Please give again, word for word, the lines that lie between the start of the listing below and the line with "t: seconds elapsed", both included.
*** Opening of COLLECTED MATERIAL ***
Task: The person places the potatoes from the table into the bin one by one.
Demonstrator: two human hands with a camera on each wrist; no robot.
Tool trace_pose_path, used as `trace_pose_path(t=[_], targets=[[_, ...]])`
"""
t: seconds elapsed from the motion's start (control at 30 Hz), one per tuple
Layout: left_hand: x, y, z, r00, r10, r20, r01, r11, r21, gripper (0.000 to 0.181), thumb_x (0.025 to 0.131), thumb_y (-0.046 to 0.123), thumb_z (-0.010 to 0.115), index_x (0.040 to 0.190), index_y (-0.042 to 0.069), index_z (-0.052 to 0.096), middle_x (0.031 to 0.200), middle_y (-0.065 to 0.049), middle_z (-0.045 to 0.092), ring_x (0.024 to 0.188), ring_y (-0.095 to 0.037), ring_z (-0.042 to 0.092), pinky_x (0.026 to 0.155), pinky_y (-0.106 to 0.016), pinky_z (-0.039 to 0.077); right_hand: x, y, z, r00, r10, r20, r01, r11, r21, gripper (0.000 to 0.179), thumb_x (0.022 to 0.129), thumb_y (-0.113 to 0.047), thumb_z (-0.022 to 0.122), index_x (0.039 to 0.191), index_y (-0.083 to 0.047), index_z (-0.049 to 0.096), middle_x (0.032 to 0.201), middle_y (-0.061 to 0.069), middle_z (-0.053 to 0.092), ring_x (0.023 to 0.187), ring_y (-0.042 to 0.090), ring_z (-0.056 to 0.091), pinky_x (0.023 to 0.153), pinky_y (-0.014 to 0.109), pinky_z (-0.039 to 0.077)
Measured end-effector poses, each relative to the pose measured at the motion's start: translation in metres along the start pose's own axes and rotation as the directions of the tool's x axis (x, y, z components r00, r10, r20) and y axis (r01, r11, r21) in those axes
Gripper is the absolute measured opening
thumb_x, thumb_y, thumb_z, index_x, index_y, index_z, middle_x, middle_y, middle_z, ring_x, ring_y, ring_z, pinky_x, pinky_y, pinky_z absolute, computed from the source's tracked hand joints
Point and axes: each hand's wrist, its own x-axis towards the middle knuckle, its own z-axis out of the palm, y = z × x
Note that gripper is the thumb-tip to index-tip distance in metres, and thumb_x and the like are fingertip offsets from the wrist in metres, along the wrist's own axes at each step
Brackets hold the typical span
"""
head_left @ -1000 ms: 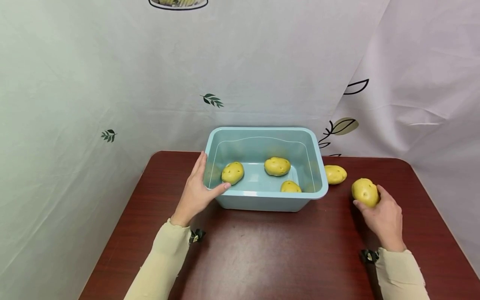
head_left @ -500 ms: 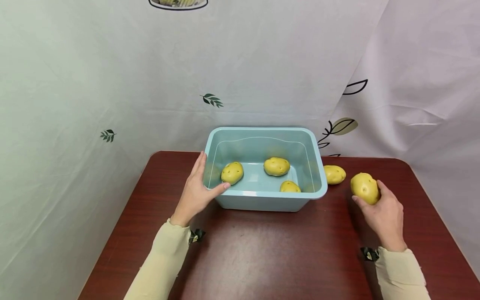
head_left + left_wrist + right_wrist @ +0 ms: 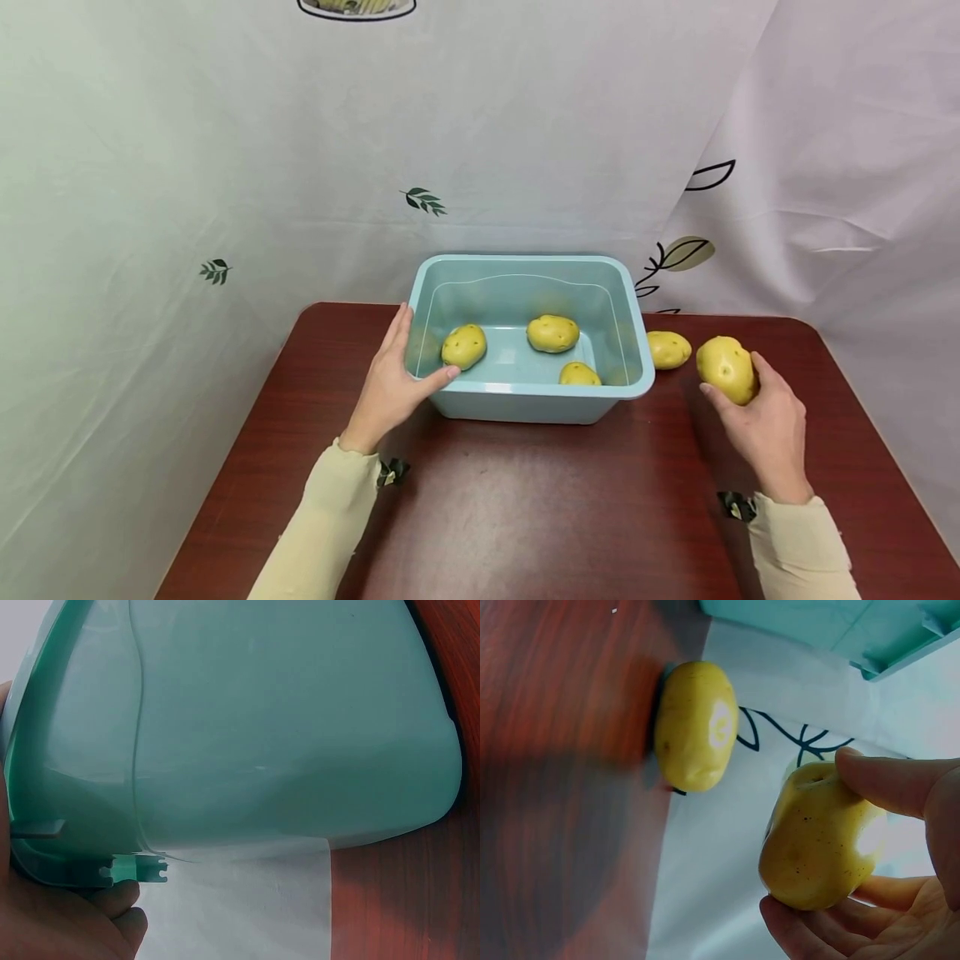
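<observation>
In the head view my right hand (image 3: 768, 421) pinches a yellow potato (image 3: 726, 371) between thumb and fingers, held up over the right side of the table. The right wrist view shows the potato (image 3: 821, 836) with the thumb on one side and fingertips on the other. My left hand (image 3: 390, 375) holds the near left corner of a light blue plastic bin (image 3: 517, 402), its thumb over the front rim and its fingers along the left rim. Inside lie three potatoes: one at left (image 3: 464, 347), one at back right (image 3: 552, 333), one partly hidden behind the front wall (image 3: 580, 374).
Another potato (image 3: 669, 350) lies on the table just right of the bin, partly overlapped by its rim. The dark red wood table (image 3: 525, 517) ends at the back against a pale cloth (image 3: 525, 125) printed with leaves.
My right hand's potato has risen a little from the tabletop and shifted slightly left. The left hand and the bin stay where they were.
</observation>
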Motion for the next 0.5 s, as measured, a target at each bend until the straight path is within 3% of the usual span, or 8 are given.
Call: trace_pose_path(t=[0.5], targets=[[0.0,0.0,0.0,1.0,0.002,0.0,-0.002,1.0,0.003,0.111,0.08,0.055,0.08,0.162,0.013,0.017,0.167,0.008,0.01,0.152,-0.021,0.018,0.116,-0.056,0.025,0.0,-0.013,-0.001,0.992,-0.063,-0.108,0.068,0.996,0.049,0.077,0.078,-0.014,0.084,0.143,0.007,0.05,0.133,0.033,0.057,0.113,0.053,0.054,0.093,0.065,0.04]])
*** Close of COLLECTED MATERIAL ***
> [WRITTEN ANSWER]:
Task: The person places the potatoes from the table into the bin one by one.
Demonstrator: two human hands with a camera on each wrist; no robot.
Tool trace_pose_path, used as `trace_pose_path(t=[_], targets=[[_, ...]])`
"""
t: seconds elapsed from the motion's start (control at 30 Hz), one per tuple

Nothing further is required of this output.